Does a Pulitzer prize winner actually make theater air smell more sparkly?
By by dianna firstname.lastname@example.org
June 1, 2011 at 1:01 a.m.
I admit it, if you squeeze the words "Pulitzer Prize winning" in front of a playwright's name, my ears will perk up.
The town drunk who suddenly hears somebody is buying rounds for the house couldn't pay closer attention.
Suzan-Lori Parks is such a playwright. Parks won the Pulitzer in 2002 for her play "Topdog/Underdog," a play exploring family identity and the everyday struggles of being African-American.
Now, she's in Austin, and she's directing her newest play, "The Book of Grace."
The play is set in South Texas where the main character, Snake, has come home to reunite with his father, a border patrol agent. So it's about people bound together by passion, ambition and longing, according to the website, so, basically, it's about family.
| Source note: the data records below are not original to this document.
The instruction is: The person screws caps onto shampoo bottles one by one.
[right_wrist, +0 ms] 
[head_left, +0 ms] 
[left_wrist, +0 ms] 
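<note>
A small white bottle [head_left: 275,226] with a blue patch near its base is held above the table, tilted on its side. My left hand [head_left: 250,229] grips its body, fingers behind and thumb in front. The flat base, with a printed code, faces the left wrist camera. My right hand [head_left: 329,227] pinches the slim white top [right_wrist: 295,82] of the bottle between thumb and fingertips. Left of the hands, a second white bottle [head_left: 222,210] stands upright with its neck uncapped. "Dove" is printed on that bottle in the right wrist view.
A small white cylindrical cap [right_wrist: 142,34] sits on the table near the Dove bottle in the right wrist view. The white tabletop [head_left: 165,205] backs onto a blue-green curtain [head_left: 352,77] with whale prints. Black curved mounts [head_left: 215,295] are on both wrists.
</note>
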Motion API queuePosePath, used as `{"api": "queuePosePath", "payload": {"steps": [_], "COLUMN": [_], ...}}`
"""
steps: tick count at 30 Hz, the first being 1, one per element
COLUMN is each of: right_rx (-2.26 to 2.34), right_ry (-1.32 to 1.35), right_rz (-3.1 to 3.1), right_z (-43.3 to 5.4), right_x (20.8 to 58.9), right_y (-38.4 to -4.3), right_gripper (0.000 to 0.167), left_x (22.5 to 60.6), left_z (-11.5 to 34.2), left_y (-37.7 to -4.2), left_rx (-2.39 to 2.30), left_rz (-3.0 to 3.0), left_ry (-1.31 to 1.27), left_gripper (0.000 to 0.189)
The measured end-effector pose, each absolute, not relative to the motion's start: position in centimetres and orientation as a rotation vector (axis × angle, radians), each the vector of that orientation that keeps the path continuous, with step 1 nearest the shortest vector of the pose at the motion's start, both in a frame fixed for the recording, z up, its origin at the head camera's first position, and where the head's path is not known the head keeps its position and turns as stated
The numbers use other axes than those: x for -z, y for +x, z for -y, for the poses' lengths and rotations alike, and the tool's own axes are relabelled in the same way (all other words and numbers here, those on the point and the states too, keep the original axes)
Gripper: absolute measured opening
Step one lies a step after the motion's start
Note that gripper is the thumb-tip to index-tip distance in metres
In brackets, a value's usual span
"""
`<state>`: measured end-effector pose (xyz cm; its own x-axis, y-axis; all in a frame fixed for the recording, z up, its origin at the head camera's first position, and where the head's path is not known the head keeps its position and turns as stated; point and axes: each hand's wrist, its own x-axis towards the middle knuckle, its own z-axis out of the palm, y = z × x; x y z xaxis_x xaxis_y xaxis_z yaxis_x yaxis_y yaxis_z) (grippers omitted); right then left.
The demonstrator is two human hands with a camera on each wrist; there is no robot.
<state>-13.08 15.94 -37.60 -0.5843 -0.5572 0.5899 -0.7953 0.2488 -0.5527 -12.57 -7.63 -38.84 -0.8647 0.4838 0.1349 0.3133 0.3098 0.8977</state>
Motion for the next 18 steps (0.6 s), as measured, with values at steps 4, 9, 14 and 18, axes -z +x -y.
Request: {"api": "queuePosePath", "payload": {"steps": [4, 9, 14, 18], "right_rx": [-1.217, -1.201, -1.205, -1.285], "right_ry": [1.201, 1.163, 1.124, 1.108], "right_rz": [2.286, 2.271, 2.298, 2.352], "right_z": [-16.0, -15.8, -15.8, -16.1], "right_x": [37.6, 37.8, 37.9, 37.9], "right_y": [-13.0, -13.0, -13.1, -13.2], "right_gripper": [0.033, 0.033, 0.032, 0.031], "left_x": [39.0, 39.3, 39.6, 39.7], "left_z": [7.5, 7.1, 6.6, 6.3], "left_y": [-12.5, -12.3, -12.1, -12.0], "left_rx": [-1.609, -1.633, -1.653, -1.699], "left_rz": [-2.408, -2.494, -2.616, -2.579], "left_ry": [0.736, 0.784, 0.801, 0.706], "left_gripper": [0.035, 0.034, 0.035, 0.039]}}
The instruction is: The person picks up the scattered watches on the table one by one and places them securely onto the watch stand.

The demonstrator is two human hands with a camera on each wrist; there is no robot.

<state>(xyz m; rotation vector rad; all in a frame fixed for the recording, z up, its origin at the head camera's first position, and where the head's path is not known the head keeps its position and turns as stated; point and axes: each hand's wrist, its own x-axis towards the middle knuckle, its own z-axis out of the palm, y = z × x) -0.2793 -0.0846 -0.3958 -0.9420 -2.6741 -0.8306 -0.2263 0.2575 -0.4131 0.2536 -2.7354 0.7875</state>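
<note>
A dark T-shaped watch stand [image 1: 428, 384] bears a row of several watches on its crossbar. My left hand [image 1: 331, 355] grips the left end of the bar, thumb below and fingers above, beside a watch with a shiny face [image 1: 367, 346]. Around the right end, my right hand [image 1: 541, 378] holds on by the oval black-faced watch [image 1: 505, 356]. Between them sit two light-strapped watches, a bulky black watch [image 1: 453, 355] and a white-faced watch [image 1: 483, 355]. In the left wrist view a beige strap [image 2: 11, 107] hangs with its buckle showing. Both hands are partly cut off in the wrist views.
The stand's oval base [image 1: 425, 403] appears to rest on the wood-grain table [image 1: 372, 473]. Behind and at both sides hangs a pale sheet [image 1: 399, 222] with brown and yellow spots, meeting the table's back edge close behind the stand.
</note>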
Plays are funny creatures. The same play can be performed and directed by different people, with its text mined and situations interpreted in a myriad of ways. It's a living art and it changes under different hands.
The chance to see a play directed by the person it sprang from is a unique opportunity, and one you oughta be on quicker than a duck on a June bug. Or something like that.
Parks has helmed this creation from birth to it's actual interpretation on the stage. It's the premiere of the play, too.
As if that isn't impressive enough, did I mention she won a Pulitzer (Yeah, some people are impressed by people related to royal dead people, and I really do get sucked in too easily by that little fact-oid. I know).
The production is being put on by Zach Theatre in Austin. Go on and see it. I won't make anymore references to ducks or June bugs. Well, I probably won't.